Here in Orange County, one of the finest tofus is produced by a factory owned in partnership by two Vietnamese families. On Moran Street, a tiny tributary off the main drag of Little Saigon's Bolsa Street, behind a tiny storefront crammed with all things bean curd, the Dong Phuong Tofu factory has been quietly churning out small batches of the good stuff for more than a decade. Theirs is a firm tofu prized for its tight curd and resilient character, which stands up to a variety of cooking methods—a quality lacking in its crumbly, mass-produced competition.
You can find Dong Phuong's products at your local Asian grocer, but why pay the markup they charge when you get it fresher and cheaper directly from the source? Dong Phuong's price for a brick-sized loaf? One dollar.
And when I say fresh, I mean it. The tofu, stacked in metal trays, is literally hot to the touch, carried out from the production floor for immediate sale, packaged in nothing more than plastic wrap.
But what to do with your $1 investment? The possibilities are limitless, but the simplest approach is always the best. Slice the loaf into thin steaks no more than a quarter of an inch thick and brine in a solution of water, salt and garlic powder. If you've got a mortar and pestle, mash a few garlic cloves and add them to the mix. After the soak, deep fry the tofu in vegetable oil over medium heat, constantly tossing until the pieces float like rafts and glimmer with a golden crust worthy of Fort Knox. Then lift them out, drain on paper towels and serve hot. What results is a light, crispy, salty snack full of tang—and something of a paradox: A fried food that's also good for you.

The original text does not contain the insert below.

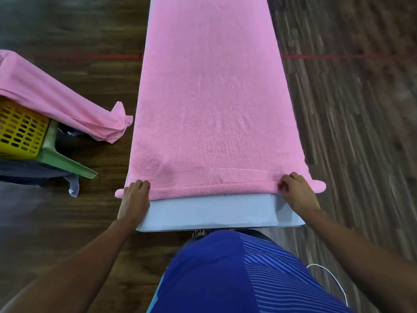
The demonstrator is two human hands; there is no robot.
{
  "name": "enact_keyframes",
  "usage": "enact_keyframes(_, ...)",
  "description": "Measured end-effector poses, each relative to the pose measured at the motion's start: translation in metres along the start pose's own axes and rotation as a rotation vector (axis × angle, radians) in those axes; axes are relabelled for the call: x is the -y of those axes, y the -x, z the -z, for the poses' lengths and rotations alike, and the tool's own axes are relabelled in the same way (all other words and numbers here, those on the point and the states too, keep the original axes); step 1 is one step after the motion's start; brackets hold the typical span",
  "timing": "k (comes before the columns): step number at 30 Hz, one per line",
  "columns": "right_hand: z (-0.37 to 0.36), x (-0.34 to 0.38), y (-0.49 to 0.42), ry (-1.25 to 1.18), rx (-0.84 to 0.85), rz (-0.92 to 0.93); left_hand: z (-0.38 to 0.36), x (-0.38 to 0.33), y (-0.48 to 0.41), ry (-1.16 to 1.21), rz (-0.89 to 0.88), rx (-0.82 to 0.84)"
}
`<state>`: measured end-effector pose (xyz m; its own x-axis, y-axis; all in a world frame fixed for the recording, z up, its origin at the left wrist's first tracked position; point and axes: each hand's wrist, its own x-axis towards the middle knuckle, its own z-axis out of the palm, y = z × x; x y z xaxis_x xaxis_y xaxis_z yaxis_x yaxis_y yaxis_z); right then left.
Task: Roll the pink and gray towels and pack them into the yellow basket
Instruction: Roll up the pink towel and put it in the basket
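Blue shirt fills the lower edge, nearest my view. I note both arms extended: left hand and right hand each curl fingers over the pink towel at its near hem, gripping the corners. It lies flat along the pale blue table. Left, on the wooden floor: yellow basket, second pink cloth draped over it.

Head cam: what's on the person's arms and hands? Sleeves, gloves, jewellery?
Nothing worn: left hand and right hand show no gloves, rings or watch. Both forearms are uncovered, no sleeves in view. On the torso, a blue shirt with lighter blue stripes.
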<state>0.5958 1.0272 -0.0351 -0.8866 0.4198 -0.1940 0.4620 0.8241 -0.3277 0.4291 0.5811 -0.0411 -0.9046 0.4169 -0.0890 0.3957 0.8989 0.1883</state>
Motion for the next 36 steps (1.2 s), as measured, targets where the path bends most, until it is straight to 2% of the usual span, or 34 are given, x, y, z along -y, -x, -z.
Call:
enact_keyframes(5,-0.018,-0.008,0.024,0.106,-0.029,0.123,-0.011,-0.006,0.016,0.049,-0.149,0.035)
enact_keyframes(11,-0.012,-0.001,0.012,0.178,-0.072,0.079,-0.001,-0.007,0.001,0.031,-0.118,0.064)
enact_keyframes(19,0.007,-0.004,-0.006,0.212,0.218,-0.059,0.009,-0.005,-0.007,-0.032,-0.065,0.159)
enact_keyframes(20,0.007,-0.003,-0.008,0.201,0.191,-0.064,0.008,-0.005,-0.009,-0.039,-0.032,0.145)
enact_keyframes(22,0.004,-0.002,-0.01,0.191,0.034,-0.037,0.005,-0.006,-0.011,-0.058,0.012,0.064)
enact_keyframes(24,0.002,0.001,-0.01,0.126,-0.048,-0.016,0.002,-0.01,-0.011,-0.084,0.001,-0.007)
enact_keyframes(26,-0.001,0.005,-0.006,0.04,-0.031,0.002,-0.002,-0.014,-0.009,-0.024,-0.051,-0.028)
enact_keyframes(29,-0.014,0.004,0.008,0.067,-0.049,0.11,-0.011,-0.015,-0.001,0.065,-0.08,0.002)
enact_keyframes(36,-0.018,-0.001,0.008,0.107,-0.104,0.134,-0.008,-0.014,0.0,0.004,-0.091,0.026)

If you don't feel like the DIY method, Dong Phuong also offers its tofu pre-fried and ready-to-eat. Some are made from the plain tofu, but others are pockmarked with lemon grass and red chile, or studded with wood-wear mushrooms, glass noodles and onion.
But that's not all Dong Phuong has up its sleeves. There's also its other hot product: soybean milk. The juice that is rendered out of the legume itself—this is tofu before the curd-forming coagulants are added—Dong Phuong's soy milk is sold scalding in 64-ounce plastic jugs for a pittance of $1.50. There are two kinds: sweetened and plain. And to read the ingredients list is to appreciate the wholesomeness of the product. The roster includes nothing but soybeans, filtered water and sugar.
I take mine the way the a billion Chinese do: warmed, as breakfast alongside a salty, deep-fried cruller called youtiao (basically a donut). Dunking is not just acceptable—it's required.
Now there's an idea to get tofu past its health-food rep: Pair it with a donut.